§ Requirement: Every line of the entries below that mentions "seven" is to be copied out.

§ Data extracts:
----------

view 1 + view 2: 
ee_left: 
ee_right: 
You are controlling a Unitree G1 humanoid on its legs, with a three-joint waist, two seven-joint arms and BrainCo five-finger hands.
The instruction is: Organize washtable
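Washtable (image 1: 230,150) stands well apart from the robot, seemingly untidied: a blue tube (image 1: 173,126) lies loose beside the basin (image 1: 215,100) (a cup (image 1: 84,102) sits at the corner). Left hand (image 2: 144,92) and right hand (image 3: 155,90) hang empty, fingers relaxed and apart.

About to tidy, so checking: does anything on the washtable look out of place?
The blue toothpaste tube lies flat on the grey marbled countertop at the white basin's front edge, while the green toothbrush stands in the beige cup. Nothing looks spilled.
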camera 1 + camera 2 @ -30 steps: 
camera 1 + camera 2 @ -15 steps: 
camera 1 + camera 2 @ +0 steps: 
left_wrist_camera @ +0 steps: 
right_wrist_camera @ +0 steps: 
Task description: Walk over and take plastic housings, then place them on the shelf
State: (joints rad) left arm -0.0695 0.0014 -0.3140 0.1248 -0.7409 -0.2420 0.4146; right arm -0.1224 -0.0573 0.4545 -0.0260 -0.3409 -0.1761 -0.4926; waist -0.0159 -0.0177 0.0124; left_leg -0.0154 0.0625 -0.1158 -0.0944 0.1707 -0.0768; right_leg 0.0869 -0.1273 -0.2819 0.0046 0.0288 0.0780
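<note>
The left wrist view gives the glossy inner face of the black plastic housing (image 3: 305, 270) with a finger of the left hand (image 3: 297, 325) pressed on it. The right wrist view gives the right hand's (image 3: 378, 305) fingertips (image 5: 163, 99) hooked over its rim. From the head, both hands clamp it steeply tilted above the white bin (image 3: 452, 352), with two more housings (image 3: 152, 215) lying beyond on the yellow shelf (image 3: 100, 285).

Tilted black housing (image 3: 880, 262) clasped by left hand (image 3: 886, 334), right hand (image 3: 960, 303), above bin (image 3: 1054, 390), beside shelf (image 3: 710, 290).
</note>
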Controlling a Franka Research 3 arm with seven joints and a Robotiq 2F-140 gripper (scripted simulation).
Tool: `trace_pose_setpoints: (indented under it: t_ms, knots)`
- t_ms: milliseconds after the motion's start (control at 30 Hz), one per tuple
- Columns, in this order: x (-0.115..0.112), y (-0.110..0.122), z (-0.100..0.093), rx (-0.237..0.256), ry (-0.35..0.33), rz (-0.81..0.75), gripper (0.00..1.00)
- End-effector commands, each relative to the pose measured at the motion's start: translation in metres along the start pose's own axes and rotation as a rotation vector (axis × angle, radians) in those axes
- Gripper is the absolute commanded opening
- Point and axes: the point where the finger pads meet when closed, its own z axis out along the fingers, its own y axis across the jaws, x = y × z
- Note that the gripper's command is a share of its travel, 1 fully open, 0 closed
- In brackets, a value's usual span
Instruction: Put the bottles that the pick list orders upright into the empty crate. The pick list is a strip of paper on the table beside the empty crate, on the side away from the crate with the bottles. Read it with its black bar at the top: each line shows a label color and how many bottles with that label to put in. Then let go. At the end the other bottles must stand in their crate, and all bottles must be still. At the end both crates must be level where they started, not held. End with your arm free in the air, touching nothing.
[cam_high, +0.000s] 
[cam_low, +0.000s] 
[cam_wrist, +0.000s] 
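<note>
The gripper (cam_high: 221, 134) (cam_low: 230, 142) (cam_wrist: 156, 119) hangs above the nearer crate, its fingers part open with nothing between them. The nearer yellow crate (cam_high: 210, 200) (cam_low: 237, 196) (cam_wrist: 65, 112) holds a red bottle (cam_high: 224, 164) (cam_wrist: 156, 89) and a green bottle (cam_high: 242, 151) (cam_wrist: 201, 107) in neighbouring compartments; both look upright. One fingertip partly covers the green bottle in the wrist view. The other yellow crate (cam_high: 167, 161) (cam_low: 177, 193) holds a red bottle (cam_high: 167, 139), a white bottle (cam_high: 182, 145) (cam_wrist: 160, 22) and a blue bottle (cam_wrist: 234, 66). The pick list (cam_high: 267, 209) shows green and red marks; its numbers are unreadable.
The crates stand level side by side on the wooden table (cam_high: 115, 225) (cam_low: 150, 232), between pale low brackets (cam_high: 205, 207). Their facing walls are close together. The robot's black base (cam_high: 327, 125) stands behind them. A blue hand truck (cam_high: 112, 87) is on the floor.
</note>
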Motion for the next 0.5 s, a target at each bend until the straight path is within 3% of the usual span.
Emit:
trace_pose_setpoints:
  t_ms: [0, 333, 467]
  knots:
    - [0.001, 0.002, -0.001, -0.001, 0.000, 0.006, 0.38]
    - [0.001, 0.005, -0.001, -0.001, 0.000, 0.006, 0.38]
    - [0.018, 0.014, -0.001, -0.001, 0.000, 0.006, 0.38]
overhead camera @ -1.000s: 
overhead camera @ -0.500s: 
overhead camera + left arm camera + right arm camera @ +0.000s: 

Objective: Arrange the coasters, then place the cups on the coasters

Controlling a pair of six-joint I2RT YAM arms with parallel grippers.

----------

§ Result of the exercise:
You are controlling a Unitree G1 humanoid on its legs, with a three-joint waist, two seven-joint arms and BrainCo five-finger hands.
Controlling a Franka Research 3 arm with seven joints and a Robotiq 2F-140 gripper (scripted simulation).

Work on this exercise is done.